Dr Joanna Kirman and her team at the Malaghan Institute of Medical Research in Wellington investigate infectious diseases. Their goal is to reduce the incidence of infectious diseases in New Zealand through the development and implementation of vaccines and other therapies

Joanna and her team are currently working on developing and/or implementing vaccines and therapies for three different infectious diseases: tuberculosis (TB), rotavirus and respiratory syncytial virus (RSV).

UPDATE: 29/9/12 News story on how New Zealand scientists are close to creating an oral tuberculosis vaccine
www.stuff.co.nz/national/health/7731730/Kiwi-researchers-close-to-TB-breakthrough

Tuberculosis

Tuberculosis or TB (short for tubercles bacillus) is a nasty lung disease that is caused by pathogenic bacteria. It has been around for a long time – evidence of it has been found in ancient Egyptian mummies.

A vaccine called BCG (Bacillus Calmette-Guérin) was developed about 100 years ago, but unfortunately, it doesn’t work very well anymore. The TB bacteria are difficult to treat because they ‘hide’ inside your cells. A TB bacterium also has a thick waxy coat around it, making it difficult to get drugs in to kill it.
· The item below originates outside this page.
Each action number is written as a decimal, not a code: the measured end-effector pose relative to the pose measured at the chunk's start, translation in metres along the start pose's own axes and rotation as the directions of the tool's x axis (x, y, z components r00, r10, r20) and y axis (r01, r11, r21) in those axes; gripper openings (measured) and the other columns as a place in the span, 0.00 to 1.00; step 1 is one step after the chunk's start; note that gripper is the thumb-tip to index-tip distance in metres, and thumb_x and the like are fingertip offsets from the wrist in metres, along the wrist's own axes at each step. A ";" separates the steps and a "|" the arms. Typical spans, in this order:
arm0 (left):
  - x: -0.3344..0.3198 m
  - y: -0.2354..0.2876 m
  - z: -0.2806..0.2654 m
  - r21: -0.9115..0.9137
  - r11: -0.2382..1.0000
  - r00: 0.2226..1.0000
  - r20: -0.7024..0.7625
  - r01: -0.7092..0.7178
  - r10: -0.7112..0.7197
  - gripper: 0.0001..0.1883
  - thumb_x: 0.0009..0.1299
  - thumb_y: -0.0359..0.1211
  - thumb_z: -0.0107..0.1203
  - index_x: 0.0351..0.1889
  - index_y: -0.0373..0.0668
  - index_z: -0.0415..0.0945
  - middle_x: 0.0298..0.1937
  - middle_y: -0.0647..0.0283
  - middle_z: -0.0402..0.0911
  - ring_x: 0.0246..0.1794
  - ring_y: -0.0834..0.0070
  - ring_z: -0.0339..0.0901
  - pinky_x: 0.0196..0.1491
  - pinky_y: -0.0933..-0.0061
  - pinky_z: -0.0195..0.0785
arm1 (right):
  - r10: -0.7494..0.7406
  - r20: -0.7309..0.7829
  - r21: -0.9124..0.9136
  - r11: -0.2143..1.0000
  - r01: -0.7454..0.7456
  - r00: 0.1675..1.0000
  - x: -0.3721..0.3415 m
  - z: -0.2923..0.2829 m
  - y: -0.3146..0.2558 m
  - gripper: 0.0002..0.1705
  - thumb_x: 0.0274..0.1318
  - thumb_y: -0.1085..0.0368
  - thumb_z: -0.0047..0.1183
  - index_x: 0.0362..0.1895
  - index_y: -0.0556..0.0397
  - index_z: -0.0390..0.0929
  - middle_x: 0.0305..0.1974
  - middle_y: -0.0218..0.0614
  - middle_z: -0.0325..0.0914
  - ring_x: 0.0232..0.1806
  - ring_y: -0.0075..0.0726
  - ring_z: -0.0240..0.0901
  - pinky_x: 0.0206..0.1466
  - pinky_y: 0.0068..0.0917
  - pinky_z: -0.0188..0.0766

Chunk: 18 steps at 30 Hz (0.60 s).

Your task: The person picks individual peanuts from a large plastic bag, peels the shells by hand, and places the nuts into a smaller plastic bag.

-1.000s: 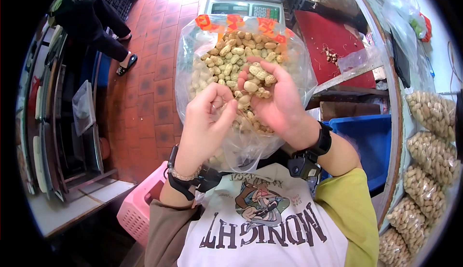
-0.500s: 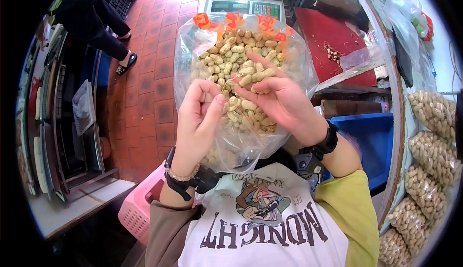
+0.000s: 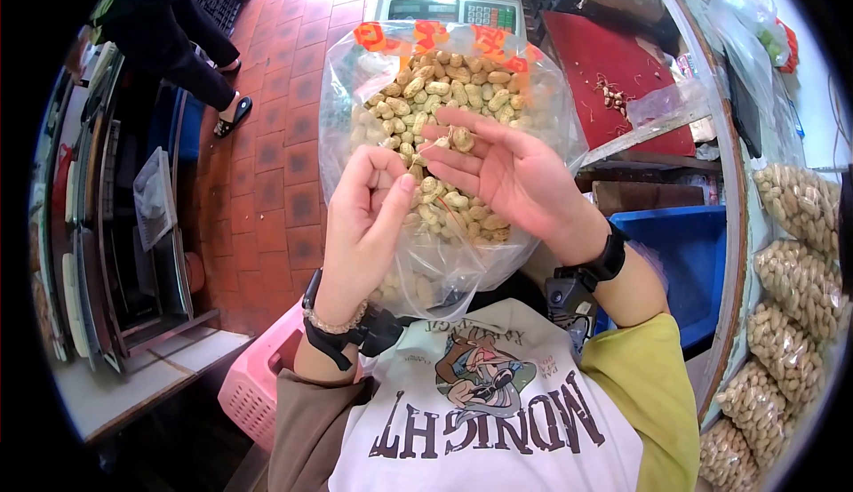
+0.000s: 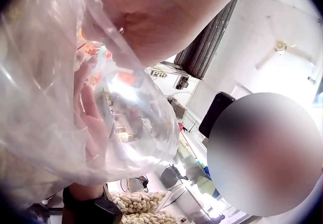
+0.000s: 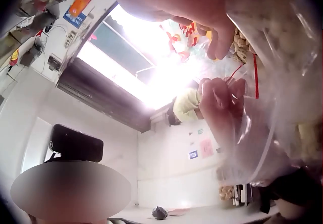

Normally, a vaccine encourages the immune system’s B cells to make antibodies that stop bacteria from reproducing and hold them for macrophage cells to destroy. Because the TB bacteria hide inside cells, the antibodies can’t get to them. Joanna realises that there needs to be a different immune response for this particular bacteria. The T cells need to be activated to destroy these bacteria.

Joanna is currently investigating T cell response in the immune system. Her team needs to work out which T cells are able to protect against TB. Then they can make a vaccine that will cause the immune system to make more of those T cells and allow them to persist long term so that a person can be protected from TB for several years.

Rotavirus

Rotavirus is another nasty infectious disease that is very common in New Zealand and throughout the world. Rotavirus causes the hospitalisation of about 1,000 children in New Zealand every year with symptoms of diarrhoea, severe dehydration, fever and vomiting. Vaccines for rotavirus have been developed in other countries.

As the name suggests, rotavirus is caused by a virus. As you can have different strains or types of the same virus, Joanna’s team is investigating what types of the virus we have in New Zealand. Once they know what the virus strains are, they will know whether the vaccines that have already been developed overseas will be effective in New Zealand.

The first year of the investigation showed that there were different strains of the virus between the North Island and the South Island within the same year. The second year showed a different divide – the top of the North Island and the bottom of the South Island had the same strain while the middle section had a different strain. The scientists were surprised by this and don’t know why there was such a geographical divide.

The good thing is that all these strains, wherever they were in New Zealand, are strains that can be protected against by the vaccines currently available overseas.

Joanna is hoping that, as a result of this work, these vaccines might be included on New Zealand’s vaccination schedule in the coming years.

Respiratory syncytial virus (RSV)

RSV (also known as bronchiolitis) is a nasty inflammatory lung disease that infects small children. It is very common – nearly every child will have encountered the disease by the time they are 2 years old, and between 4–6% of infected children will be hospitalised. There is no vaccine for RSV. Joanna’s team have been working on finding out why there is such a high rate of RSV in New Zealand and why more children are hospitalised here than in similar overseas countries (such as Canada, Australia and the USA).

The research has shown that Māori and Pacific Island children are more likely to be hospitalised than New Zealand European children and that RSV tends to occur more in the winter months.

The study has led the scientists to believe that RSV could be a result of vitamin D deficiency. Lack of sunlight (our main source of vitamin D) in the winter months results in low levels of vitamin D. Darker coloured skin also requires longer periods of sun exposure than light coloured skin to make the same amount of vitamin D. This may explain why Māori and Pacific Island children can be more vitamin D deficient and could be why they are more seriously affected by RSV.

An international team of scientists including Joanna’s group are currently investigating whether children with severe RSV (in hospital) are actually more vitamin D deficient than children who are able to fight off the infection in the community.

If the research finds that RSV is a result of vitamin D deficiency, it will be easy to treat (and prevent). Vitamin D can be given as a supplement or added to infant formula or foods that small children are eating.

Nature of Science

In the course of investigation, scientists sometimes find surprising results that they can’t explain, such as the appearance of the different strains of rotavirus. In one year, different strains were found in different parts of New Zealand, and then the following year, the strains appeared in a different geological divide.